* **Problem to solve**:
If a picture appears, leave it out, and reproduce exactly the lines from the start of the listing below through the one bearing "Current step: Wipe".
*** Data
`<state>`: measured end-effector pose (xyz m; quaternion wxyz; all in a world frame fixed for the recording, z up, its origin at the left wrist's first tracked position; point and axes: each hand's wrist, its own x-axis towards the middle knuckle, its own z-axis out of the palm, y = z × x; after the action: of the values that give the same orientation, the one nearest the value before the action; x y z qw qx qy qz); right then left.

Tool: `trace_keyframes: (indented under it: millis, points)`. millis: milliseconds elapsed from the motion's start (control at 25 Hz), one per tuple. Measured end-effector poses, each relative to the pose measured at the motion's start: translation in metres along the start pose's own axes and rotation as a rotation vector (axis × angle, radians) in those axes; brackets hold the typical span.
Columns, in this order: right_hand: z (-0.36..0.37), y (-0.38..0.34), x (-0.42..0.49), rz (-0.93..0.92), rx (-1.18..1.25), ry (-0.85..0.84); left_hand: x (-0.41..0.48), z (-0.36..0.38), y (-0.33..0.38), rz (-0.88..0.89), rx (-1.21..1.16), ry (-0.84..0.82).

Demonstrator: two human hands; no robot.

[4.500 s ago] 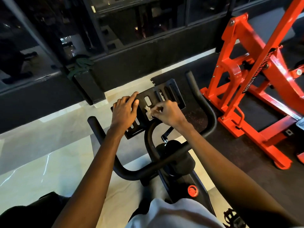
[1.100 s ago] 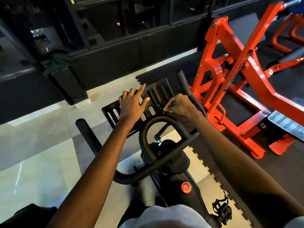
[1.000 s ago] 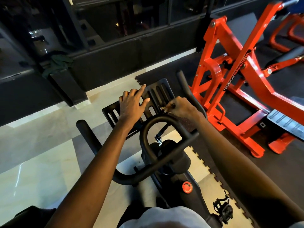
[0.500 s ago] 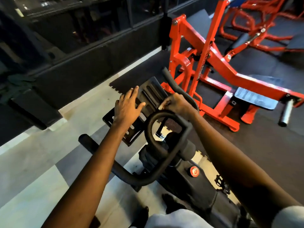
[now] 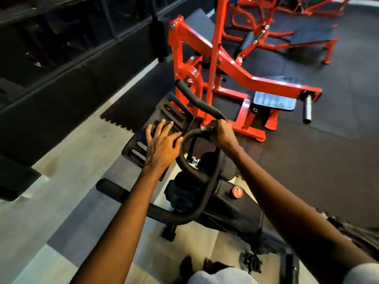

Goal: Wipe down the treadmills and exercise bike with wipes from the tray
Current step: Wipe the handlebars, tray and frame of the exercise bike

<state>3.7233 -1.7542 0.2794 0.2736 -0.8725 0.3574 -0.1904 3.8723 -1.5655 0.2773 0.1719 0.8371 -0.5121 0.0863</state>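
Exercise bike [image 5: 215, 203]: since half a second ago my right hand [image 5: 222, 134] has gone from the edge of the slotted plate [image 5: 174, 111] onto the handlebar loop [image 5: 181, 154], and my view has swung further over the bike, which is the machine being wiped, right under me
Orange machine [image 5: 235, 74]: stands just beyond the bike on the dark mat [image 5: 328, 160], no part of my job as far as I can judge
Handlebar loop: its top is under the wipe [image 5: 203, 128] now; I judge the long grips either side and the frame below are left
Slotted plate: probably done, now only my steadying point
Left hand [image 5: 162, 146]: lies flat on the plate, fingers spread and straight, gripping nothing
Right hand: fingers curled over the top of the loop, pinching the wipe against the tube
Wipe: a small pale scrap at my fingertips, mostly hidden
Treadmills and tray: neither in sight, so I cannot tell whether the treadmills are done
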Motion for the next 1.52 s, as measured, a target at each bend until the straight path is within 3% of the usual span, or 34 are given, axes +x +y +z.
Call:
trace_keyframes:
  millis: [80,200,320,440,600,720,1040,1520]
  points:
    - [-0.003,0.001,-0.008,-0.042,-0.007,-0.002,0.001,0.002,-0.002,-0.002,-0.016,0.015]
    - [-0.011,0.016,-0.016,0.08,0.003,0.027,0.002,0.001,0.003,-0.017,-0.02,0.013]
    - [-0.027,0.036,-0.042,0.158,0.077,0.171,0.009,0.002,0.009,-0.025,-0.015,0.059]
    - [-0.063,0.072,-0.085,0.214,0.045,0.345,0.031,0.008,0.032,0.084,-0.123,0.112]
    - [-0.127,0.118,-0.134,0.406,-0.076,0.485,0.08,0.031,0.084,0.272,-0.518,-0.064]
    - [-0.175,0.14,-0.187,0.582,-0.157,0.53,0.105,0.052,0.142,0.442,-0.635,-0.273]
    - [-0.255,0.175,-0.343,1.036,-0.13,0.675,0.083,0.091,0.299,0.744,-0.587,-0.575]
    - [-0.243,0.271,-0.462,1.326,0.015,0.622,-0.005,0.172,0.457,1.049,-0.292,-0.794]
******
* **Response area**:
`<state>`: measured end-effector pose (xyz m; quaternion wxyz; all in a world frame fixed for the recording, z up, its origin at the left wrist's first tracked position; point and axes: each hand's wrist, its own x-axis towards the middle knuckle, its own z-axis out of the palm, y = z × x; after the action: of the values that give the same orientation, the one nearest the value before the action; x y z qw qx qy qz); right then left.

Tool: `trace_keyframes: (indented under it: millis, points)`. millis: milliseconds elapsed from the motion's start (control at 25 Hz), one per tuple. Measured end-effector poses, each relative to the pose measured at the motion's start: translation in metres along the start pose's own axes and rotation as a rotation vector (axis × angle, radians) in those axes; brackets hold the typical span.
Columns, in this order: right_hand: z (-0.36..0.37), y (-0.38..0.34), x (-0.42..0.49), rz (-0.93..0.92), rx (-1.18..1.25), ry (-0.85..0.84); left_hand: x (-0.41..0.48), z (-0.36..0.38), y (-0.33..0.38), rz (-0.88..0.89), rx (-1.21..1.16), ry (-0.84..0.82).

Demonstrator: two human hands; no robot.

[4.500 s ago] 
[1.100 s ago] 
[1.000 s ago] 
[0.500 s ago] 
[now] 

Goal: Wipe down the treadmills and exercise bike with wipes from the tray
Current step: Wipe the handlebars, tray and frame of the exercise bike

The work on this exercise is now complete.